I am so excited to be a part of our Cliff Keen Wrestling Club in Ann Arbor, and it’s an exciting time to be involved with the sport of freestyle wrestling. It’s an Olympic year! We are coming off a high finish at the World Championships and we have five-of-seven weights qualified. It’s also a good opportunity for our sport to capitalize on the Olympic fever. Our country is simply not on a level playing field with some of the other nations we compete against. Russia, for example, has a new initiative is called Fight and Win with Putin. The President of Russia is personally backing their wrestling team. The USOC gets no money from the U.S. government, and I believe we are the only country to do it this way. We’re in an uphill battle in the U.S., because we are constantly looking for sponsors to help with the cost of sending guys overseas, developing new talent and trying to support athletes so they can focus solely on training.

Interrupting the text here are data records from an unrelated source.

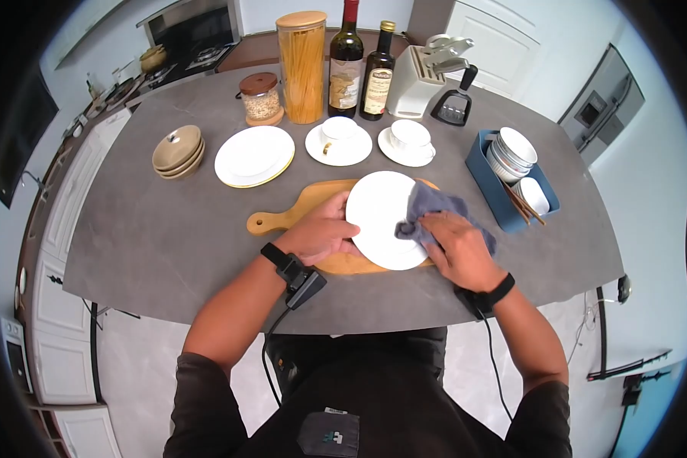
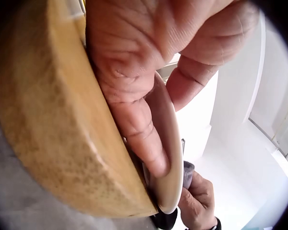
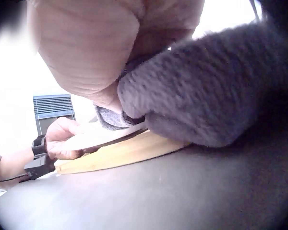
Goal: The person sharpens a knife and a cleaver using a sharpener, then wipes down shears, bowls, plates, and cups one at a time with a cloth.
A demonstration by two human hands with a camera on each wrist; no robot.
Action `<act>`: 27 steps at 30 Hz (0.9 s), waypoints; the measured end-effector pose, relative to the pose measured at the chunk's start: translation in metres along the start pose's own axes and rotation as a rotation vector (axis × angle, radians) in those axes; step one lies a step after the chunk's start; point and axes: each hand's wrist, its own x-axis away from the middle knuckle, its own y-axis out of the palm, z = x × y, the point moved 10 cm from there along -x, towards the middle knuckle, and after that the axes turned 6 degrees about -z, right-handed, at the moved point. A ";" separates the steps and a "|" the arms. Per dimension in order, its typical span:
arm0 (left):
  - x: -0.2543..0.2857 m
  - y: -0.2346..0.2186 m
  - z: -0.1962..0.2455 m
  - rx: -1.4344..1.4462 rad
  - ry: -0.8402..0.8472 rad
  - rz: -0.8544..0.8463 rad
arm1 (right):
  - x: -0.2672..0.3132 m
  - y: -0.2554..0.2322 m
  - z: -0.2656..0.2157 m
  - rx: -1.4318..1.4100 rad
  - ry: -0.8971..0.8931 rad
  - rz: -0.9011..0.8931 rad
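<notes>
Short dark sleeves (image 1: 206, 397) ended above both elbows, which stood wide apart; the forearms slanted forward and inward, each wrist banded with a black strap (image 1: 282, 263). The left hand (image 1: 324, 233) pinched the white ceramic plate (image 1: 378, 217) by its left rim, thumb over the upper face and fingers underneath, between the plate and a wooden cutting board (image 1: 305, 208). The right hand (image 1: 466, 248), back upward and fingers bent, gripped a bunched grey-blue cloth (image 1: 435, 200) against the plate's right part. The plate was over the board, its left side raised off the wood; whether its right side touched the board, I could not tell. The board lay on the grey tabletop (image 1: 153, 252), handle to the left.

Beyond the hands, tan bowls (image 1: 178, 145) sat stacked at the left, then a yellow-edged white plate (image 1: 254, 155) and two cups on saucers (image 1: 339, 155), with a blue bin (image 1: 498, 191) of bowls and chopsticks at the right. Farthest back on the table stood a spaghetti canister (image 1: 302, 72), two dark bottles (image 1: 346, 49) and a knife block (image 1: 414, 84).
</notes>
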 end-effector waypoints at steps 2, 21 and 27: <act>0.000 -0.001 -0.002 -0.002 -0.010 0.000 | -0.013 -0.001 0.006 0.019 0.029 0.054; -0.005 -0.006 -0.006 0.531 -0.067 -0.094 | -0.064 0.041 0.002 -0.367 -0.028 0.054; -0.008 -0.010 -0.007 0.546 -0.059 -0.063 | -0.066 0.038 0.005 -0.380 -0.040 0.108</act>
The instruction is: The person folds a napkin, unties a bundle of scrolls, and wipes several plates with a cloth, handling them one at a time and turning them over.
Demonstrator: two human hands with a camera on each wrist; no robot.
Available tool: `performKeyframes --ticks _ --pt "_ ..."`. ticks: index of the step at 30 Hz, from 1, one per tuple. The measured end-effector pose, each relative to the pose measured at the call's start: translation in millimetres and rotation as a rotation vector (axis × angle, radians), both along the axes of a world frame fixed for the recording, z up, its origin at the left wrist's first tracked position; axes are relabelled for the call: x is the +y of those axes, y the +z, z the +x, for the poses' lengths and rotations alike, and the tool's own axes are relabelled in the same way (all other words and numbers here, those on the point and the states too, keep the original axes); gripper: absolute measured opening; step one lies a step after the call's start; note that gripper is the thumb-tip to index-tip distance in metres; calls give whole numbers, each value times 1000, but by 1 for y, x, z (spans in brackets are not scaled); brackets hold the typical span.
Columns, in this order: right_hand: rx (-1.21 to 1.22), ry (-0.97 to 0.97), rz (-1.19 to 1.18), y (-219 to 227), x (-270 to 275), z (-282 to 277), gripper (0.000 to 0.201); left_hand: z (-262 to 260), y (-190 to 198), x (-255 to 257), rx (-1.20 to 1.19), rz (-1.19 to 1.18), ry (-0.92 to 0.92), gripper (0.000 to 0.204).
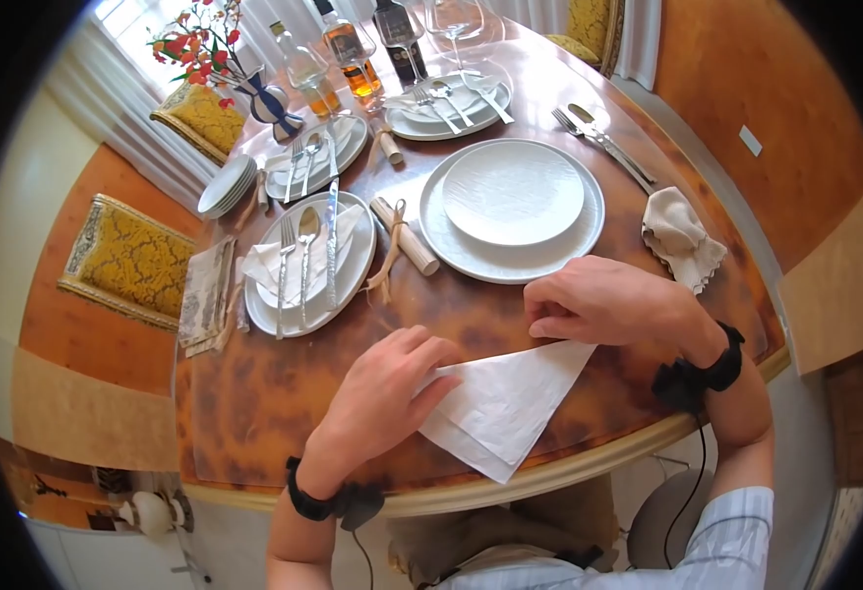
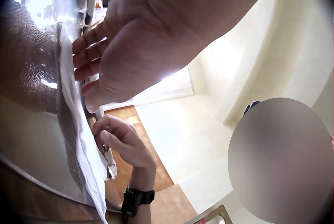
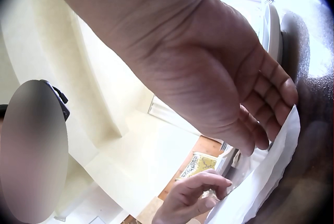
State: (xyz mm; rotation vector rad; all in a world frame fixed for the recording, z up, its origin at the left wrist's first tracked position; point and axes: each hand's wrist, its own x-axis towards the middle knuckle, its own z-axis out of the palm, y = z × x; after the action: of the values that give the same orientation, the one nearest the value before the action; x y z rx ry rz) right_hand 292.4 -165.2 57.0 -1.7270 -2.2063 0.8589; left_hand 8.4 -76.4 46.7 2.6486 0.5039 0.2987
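Note:
A white napkin [image 1: 510, 398], folded into a triangle, lies on the table with one point toward the front edge. My left hand [image 1: 377, 393] is at its left corner, with relaxed fingers and the thumb over the napkin. At the right corner is my right hand [image 1: 603, 300], fingers loosely bent. In the left wrist view, the left hand [image 2: 141, 46] has its fingers beside the raised edge of the napkin [image 2: 88, 156]. The right wrist view shows the right hand's [image 3: 209, 73] fingertips by the napkin's [image 3: 261, 182] corner; whether they touch it is unclear.
Stacked plates [image 1: 513, 197] stand beyond the hands. To their left are a rolled, tied bundle [image 1: 407, 236] and a plate with cutlery [image 1: 308, 241]. A beige cloth napkin [image 1: 680, 236] and cutlery [image 1: 608, 147] lie right. Bottles [image 1: 353, 49], glasses and a flower vase [image 1: 272, 106] stand farther back.

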Motion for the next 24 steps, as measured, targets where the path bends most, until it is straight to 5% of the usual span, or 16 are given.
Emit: performKeyframes --ticks 21,24 --pt "41 7 4 -4 2 5 21 1 2 -3 27 -28 -14 19" --pt "190 -55 -207 4 10 16 22 1 3 -3 26 -27 -20 20"
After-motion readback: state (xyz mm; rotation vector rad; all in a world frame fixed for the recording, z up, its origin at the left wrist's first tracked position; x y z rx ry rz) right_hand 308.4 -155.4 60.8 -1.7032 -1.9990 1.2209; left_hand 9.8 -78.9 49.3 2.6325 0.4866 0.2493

Being here at Michigan with a club and working with Zeke and many others to put together the Friends of Freestyle Alliance, I know how much work is involved to create something great. In order to have the world’s best freestyle team, America needs to put in a lot of work. Here at Michigan, it is our coaching staff’s goal to have the best Regional Training Center in America. Again, I know how much work and money this is going to take. Life will never be fair, and wrestling will never have anything gift-wrapped and given to us. We, as a wrestling community, need to work together in order to have the best freestyle team in the world. We cannot take a passive approach and expect to win world and Olympic championships. We have to support our athletes, and we have to make sure we have programs in place to develop future generations of wrestlers. We must find a way to fund the developmental and RTC programs and keep them sustainable for the future. Nobody is just going to do it for us; we have to band together and tackle it ourselves. This is what makes us wrestlers tough. We have to fight for everything. Simply being good will never be enough for a wrestler; we want to fight to become the best.